When a line of the entries below contains "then", it counts once; state how many such lines there are and nothing else.

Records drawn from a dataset
══════

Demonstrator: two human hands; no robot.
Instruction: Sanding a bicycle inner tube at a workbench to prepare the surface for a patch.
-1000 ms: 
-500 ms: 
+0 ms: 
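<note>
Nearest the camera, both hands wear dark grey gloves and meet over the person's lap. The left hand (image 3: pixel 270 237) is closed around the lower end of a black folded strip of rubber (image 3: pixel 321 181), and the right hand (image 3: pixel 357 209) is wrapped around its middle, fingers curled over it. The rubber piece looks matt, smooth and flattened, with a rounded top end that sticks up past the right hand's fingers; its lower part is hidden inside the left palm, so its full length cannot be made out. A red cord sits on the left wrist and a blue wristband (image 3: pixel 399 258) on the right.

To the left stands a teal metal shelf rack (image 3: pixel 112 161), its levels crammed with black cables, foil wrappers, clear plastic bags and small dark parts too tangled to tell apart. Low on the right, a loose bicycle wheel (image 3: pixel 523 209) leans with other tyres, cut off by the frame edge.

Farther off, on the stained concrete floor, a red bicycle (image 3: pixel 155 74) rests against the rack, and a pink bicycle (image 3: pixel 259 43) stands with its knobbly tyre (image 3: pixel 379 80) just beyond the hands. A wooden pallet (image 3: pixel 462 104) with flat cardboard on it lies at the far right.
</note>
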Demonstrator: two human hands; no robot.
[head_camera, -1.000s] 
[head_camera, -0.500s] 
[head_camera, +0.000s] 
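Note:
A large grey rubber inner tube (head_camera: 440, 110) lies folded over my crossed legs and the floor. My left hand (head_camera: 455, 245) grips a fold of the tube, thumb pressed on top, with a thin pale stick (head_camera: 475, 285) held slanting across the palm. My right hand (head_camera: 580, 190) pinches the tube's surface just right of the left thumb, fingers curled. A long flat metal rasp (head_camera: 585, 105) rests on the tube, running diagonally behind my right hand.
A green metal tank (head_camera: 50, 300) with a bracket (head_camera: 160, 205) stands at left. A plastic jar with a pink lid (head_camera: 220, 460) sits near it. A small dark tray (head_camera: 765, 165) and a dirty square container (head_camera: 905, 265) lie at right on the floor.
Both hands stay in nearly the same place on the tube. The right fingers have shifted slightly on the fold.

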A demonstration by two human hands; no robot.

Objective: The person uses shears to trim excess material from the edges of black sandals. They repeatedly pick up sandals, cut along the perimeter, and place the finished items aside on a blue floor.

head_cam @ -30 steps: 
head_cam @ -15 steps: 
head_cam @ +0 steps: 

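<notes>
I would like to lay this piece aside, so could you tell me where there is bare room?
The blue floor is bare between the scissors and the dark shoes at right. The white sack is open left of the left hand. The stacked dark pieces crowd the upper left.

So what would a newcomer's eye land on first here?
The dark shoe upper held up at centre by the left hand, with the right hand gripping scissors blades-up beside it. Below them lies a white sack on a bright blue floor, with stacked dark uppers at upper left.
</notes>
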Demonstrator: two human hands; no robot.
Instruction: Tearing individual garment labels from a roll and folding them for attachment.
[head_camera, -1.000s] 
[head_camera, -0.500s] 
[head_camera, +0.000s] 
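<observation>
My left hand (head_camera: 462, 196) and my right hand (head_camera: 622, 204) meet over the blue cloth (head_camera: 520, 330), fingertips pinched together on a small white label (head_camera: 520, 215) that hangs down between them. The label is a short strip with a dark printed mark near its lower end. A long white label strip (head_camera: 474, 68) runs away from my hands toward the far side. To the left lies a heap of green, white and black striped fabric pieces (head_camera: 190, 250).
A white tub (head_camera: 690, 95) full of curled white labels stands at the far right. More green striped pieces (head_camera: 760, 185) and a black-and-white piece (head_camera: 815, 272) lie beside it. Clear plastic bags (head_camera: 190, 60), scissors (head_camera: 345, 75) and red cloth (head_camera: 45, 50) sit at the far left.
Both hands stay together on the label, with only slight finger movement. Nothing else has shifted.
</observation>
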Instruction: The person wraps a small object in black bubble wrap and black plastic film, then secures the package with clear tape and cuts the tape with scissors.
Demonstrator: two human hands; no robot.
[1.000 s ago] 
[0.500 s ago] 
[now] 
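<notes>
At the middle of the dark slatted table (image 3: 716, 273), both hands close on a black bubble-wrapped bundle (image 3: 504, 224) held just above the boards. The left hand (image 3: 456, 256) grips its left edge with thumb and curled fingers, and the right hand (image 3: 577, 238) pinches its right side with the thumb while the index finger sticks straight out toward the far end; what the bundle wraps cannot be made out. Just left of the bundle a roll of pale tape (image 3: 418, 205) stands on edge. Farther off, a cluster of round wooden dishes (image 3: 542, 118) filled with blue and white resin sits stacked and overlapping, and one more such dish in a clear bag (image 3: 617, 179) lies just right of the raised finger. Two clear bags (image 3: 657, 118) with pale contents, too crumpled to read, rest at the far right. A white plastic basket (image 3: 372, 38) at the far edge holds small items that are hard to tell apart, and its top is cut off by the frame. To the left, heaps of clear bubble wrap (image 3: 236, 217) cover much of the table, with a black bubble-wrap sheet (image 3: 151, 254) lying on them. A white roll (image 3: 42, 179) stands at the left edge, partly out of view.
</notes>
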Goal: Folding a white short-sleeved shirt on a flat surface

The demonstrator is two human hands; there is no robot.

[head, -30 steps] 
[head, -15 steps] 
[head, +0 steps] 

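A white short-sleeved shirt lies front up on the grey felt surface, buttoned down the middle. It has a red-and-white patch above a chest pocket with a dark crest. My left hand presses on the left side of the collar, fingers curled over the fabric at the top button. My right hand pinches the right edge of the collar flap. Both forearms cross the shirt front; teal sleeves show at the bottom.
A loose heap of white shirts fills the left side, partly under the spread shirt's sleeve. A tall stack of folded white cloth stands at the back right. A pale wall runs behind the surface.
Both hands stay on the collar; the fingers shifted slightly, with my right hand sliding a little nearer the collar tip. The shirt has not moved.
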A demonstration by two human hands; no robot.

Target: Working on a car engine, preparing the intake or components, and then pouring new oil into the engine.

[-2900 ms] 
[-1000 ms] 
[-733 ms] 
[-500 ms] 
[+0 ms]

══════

*Response for this exercise:* 2